KETIGA, sebagai konselor, Anda juga perlu waspada untuk tidak mengambil alih tanggung jawab klien. Anda harus selalu ingat bahwa konseling bukanlah pelayanan untuk membebaskan klien dari masalah. Target dan objektif utama dari konseling adalah diri klien dan bukan masalahnya. Perubahan klien dari pribadi tanpa tekad dan konfiden menjadi pribadi baru yang berani bertekad dan percaya diri adalah tujuan utama konseling untuk diatas. Oleh sebab itu, mengambil alih tanggung jawabnya klien dengan mencarikan pekerjaan atau membantu mempermudah penyelesaian masalahnya adalah ekses dari konseling yang seharusnya tidak ada. Pikiran untuk mencarikan pekerjaan hanya boleh menjadi "bagian akhir" dari proses konseling, setelah Anda betul- betul yakin bahwa klien sudah menyadari dirinya dan merasakan adanya dorongan dan tekad yang besar untuk berusaha sendiri.

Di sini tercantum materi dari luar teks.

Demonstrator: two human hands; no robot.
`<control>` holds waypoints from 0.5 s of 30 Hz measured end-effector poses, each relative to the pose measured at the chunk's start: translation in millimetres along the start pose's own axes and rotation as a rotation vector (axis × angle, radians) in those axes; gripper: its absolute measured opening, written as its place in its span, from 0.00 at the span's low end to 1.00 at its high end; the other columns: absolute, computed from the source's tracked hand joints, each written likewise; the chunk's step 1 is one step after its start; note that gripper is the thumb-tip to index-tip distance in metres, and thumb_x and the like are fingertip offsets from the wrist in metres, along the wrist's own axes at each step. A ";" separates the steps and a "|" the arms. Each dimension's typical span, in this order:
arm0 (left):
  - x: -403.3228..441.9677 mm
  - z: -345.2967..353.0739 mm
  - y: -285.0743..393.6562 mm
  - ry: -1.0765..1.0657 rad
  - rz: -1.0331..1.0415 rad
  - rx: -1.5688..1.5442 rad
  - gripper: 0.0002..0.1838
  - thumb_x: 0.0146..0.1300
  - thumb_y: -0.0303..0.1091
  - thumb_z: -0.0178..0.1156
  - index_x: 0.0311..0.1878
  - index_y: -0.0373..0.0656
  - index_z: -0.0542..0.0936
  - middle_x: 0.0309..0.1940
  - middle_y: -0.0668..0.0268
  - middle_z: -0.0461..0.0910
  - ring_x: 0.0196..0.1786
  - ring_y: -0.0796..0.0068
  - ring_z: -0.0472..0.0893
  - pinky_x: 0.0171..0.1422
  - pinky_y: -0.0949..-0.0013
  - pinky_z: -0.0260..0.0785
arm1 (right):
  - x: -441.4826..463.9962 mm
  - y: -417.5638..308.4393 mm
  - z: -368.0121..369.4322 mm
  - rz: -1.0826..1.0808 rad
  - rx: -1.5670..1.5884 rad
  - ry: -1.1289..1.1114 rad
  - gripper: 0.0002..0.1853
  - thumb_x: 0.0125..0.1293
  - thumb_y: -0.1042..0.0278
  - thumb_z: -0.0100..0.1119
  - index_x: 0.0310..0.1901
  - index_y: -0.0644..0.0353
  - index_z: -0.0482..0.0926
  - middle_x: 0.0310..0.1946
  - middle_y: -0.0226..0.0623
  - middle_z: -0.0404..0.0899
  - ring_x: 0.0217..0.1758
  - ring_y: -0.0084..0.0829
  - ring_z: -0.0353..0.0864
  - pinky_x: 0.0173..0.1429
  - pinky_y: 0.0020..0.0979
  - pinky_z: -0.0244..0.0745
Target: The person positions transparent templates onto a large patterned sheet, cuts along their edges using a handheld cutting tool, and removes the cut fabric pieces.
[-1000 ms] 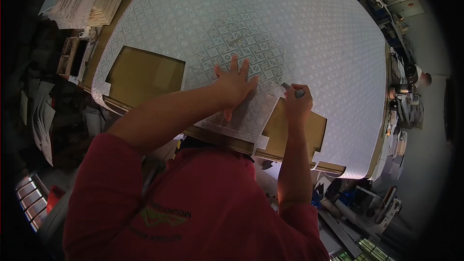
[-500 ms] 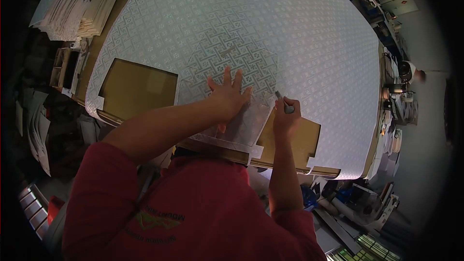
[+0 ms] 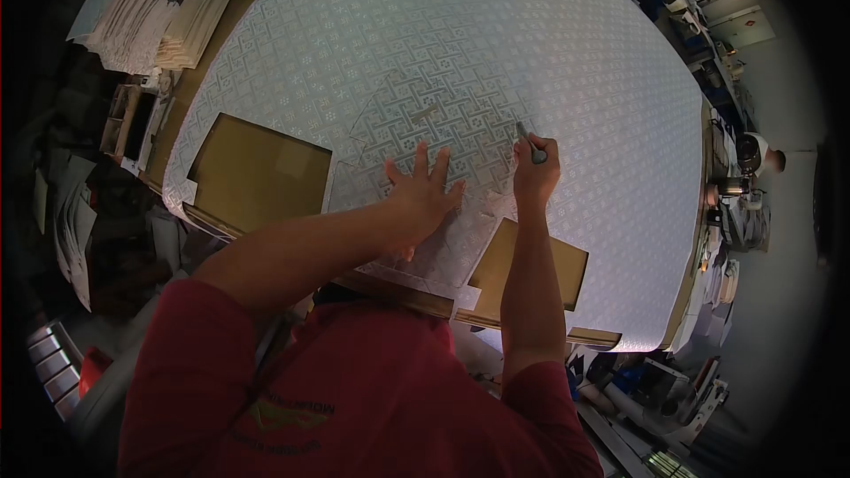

Memang salah satu kelemahan yang terbesar dari konselor-konselor awam adalah "tak adanya pembekalan profesionalisme". Akibatnya, sebagai konsekuensi logis, antara lain adalah "tak adanya batasan yang tegas untuk membedakan antara simpati dan empati", apalagi kalau klien adalah individu yang sangat dikenal. Meskipun demikian, Anda harus mulai berani membiasakan diri untuk tidak mengubah "empati/kemampuan merasakan yang dirasakan dan dialami klien", menjadi simpati dimana Anda melibatkan emosi Anda secara pribadi dengan klien" sehingga Anda terdorong untuk mengambil alih tanggung jawabnya. Cobalah dengan empati Anda mengkomunikasikan pikiran dan perasaan yang menjadi refleksi pikiran dan perasaan klien. Misalnya dengan kata-kata sebagai berikut: "Memang kegagalan berkali-kali bisa menjadi pemicu perasaan ragu-ragu terhadap kemampuan diri sendiri dan... kemudian seolah-olah pemilihan kita hanya dua yaitu menyerah atau takut mencoba lagi. Ini seringkali dialami seorang meskipun dia tahu sebenarnya kesempatan belum tertutup dan dia masih harus terus berupaya...."
Memang konseling awam "berbeda" dari yang profesional, tetapi tidak ada salahnya Anda belajar mengadopsi ketrampilan profesionalisme dalam pelayanan konseling Anda. Tuhan memberkati.